* _Problem details_: Go through the records below and return each line that has "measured" in it.

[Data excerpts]
--- START ---

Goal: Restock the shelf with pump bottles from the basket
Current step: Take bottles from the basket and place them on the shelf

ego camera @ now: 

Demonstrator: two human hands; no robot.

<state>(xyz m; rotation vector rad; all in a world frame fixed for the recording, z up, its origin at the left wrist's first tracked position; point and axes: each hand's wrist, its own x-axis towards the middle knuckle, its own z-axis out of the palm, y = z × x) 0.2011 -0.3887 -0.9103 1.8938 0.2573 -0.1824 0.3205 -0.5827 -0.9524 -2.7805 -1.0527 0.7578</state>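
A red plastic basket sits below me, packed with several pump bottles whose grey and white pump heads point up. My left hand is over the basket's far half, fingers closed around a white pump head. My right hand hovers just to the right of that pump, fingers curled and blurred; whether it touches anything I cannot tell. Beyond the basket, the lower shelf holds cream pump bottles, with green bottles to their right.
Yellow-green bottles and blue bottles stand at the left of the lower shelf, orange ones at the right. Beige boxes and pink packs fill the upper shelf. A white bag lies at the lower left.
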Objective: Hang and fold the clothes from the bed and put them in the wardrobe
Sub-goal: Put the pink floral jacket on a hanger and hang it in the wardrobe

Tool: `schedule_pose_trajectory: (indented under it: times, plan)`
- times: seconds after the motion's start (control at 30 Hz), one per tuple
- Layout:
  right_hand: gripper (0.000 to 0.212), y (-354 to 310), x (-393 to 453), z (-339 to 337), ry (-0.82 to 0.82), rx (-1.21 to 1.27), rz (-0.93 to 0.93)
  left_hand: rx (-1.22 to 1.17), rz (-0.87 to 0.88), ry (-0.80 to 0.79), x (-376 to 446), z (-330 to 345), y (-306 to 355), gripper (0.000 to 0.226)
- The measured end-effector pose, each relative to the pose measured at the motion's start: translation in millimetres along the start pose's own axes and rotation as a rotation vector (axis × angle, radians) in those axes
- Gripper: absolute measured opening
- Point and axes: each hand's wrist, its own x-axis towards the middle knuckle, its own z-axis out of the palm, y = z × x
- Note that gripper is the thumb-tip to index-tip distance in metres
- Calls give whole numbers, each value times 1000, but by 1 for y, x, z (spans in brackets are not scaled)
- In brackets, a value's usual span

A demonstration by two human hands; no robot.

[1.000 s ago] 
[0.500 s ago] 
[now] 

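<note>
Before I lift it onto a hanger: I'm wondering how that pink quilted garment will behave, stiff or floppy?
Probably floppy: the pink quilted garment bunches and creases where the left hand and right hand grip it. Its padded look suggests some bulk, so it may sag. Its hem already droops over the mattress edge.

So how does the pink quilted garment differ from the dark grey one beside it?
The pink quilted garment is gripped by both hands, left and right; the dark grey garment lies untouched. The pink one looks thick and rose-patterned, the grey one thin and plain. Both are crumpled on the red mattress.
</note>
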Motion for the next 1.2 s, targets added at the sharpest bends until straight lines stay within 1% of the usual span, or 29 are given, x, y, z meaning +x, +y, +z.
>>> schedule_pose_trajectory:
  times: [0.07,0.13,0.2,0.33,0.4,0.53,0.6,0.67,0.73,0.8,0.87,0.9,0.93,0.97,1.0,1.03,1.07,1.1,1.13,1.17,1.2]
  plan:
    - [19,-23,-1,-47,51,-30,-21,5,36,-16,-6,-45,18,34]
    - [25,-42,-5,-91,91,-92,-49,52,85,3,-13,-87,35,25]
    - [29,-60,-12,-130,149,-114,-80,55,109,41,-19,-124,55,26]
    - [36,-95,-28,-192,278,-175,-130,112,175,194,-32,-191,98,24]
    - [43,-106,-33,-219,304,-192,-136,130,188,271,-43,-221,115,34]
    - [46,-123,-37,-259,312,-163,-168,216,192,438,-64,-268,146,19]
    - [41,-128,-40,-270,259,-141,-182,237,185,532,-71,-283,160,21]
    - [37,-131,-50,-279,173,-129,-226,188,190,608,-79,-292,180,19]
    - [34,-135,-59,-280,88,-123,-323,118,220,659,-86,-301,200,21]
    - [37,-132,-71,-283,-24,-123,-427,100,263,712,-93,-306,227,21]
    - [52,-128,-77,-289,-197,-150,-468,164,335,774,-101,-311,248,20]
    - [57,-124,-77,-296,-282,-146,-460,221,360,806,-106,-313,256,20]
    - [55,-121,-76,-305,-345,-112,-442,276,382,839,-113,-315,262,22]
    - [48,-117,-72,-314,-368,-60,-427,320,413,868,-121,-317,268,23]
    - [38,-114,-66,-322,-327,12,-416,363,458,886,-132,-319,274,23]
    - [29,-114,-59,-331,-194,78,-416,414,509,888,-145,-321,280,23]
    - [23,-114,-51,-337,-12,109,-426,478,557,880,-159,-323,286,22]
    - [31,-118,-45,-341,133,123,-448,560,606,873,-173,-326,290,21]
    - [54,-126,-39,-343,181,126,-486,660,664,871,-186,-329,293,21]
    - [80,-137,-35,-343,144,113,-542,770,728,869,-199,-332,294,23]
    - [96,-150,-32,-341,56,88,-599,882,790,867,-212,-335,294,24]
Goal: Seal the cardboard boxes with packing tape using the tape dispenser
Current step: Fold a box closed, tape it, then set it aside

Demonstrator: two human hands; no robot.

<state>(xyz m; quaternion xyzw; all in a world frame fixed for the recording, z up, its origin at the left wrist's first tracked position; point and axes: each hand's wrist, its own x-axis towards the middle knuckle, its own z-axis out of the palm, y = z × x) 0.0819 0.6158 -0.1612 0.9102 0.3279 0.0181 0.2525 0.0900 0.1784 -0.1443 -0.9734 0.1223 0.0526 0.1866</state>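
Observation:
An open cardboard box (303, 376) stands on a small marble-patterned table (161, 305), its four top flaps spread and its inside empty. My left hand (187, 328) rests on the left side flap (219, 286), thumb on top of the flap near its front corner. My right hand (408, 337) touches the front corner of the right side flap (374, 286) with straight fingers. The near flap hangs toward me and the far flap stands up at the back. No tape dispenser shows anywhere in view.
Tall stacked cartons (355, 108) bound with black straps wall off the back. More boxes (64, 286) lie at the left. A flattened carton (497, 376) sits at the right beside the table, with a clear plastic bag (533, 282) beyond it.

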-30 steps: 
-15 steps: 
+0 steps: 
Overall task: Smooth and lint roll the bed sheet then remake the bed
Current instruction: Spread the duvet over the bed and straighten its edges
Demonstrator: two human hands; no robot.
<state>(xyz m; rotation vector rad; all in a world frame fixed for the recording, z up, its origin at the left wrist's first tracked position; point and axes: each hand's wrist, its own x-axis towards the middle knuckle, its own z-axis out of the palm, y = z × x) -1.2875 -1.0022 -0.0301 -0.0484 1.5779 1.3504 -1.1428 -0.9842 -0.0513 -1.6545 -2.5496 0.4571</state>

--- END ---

* _Solution to this problem_:
- The measured end-effector pose, each relative to the pose measured at the motion's start: translation in millimetres along the start pose's own axes and rotation as a rotation vector (axis × angle, radians) in those axes
- Gripper: absolute measured opening

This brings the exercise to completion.